The other risk factors for mortality in patients with COVID-19 related ARDS, such as increasing age,[42] and male sex[43] were reported in studies. Although nearly 70% of our study cohort was men, there was no relationship between mortality and the male gender. However, age seemed to be a factor affecting increased mortality.

On the other hand, we found that time-to-intubation was associated with increased hospital mortality in patients with ARDS by SARS-CoV-2 infection. Invasive mechanical ventilation support was delayed in the early phase of the pandemic to high demand for ICU beds. Additionally, some authors claimed to use a more conservative approach.

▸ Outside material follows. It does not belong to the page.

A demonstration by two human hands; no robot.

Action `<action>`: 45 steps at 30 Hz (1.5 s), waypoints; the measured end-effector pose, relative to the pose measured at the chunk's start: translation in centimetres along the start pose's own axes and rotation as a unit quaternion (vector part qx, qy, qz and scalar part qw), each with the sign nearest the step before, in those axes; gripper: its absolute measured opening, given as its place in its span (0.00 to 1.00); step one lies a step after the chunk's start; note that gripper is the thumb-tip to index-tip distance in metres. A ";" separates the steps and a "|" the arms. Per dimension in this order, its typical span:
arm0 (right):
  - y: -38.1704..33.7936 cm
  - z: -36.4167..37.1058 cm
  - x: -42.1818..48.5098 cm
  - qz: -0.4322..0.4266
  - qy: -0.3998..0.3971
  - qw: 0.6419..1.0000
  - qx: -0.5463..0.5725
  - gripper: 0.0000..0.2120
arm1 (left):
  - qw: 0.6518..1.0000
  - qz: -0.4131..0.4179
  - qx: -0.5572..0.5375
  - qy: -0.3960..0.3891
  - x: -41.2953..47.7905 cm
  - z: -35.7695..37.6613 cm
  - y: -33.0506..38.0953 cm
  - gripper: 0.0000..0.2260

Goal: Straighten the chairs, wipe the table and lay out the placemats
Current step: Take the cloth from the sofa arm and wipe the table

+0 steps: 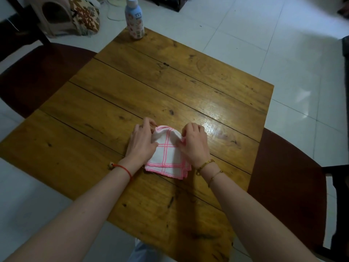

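A white cloth with pink stripes (166, 157) lies folded on the wooden plank table (117, 95), near its middle. My left hand (141, 140) grips the cloth's left edge, fingers curled over the far corner. My right hand (194, 142) pinches the cloth's right edge, and the far part of the cloth is lifted and curved between both hands. A dark red-brown chair seat (35, 80) sits against the table's left side, and another dark chair (287, 176) stands at the right side.
A pale spray bottle with a printed label (134, 19) stands on the table's far corner. A patterned cushion and a beige pet carrier (56, 16) lie on the white tiled floor beyond the table. Dark furniture edges show at the far right.
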State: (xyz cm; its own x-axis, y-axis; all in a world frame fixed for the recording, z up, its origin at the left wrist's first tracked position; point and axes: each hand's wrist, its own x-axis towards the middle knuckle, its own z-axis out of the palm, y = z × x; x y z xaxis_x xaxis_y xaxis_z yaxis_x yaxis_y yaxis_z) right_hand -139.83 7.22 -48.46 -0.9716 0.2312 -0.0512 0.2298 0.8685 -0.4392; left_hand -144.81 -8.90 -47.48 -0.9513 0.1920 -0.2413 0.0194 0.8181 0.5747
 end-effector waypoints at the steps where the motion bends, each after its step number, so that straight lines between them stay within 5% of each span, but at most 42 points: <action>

They tried noninvasive methods to prevent worse outcomes.[44] Vera et al.[45] found that COVID-19 patients intubated late (after 48 h from hospital admission) had increased mortality. However, the other study including 231 ICU patients found no difference between the timing of intubation and mortality.[46] During the admission of the patient to this present study, IMV was postponed in our ICU due to bed shortage and the prevention of worse outcomes. However, based on the results of our study, late intubation timing was associated with increased hospital mortality. Further studies are needed to decide the best time for intubation.

Obesity has recently been reported as a risk factor for disease severity and mortality from COVID-19 infection in studies from numerous different countries, such as the United States,[9,13] China[7,8,15] Italy,[16] France,[24] and United Kingdom.[47] We think that our study will contribute to the literature from Turkey on this subject.

Our study has several limitations. First, this is a single-center study with a small number of patients with a retrospective design. Second, we could not compare to demographic parameters and outcomes of COVID-19 versus non-COVID-19 ARDS. Third, we could not take into account waist circumference measurement as well as BMI in the definition of obesity. Patients with a high percentage of abdominal fat distribution might be in the normal-weight group.

Conclusion

Our study found that most of our patients admitted to the ICU had moderate to severe ARDS. Furthermore, compared with normal-weight patients, overweight and obese patients were found to be more common among ARDS patients, but neither the severity of ARDS nor the mortality was higher compared to the normal-weight population. Studies with larger populations should be planned to clarify the ARDS obesity paradox for COVID-19 infection.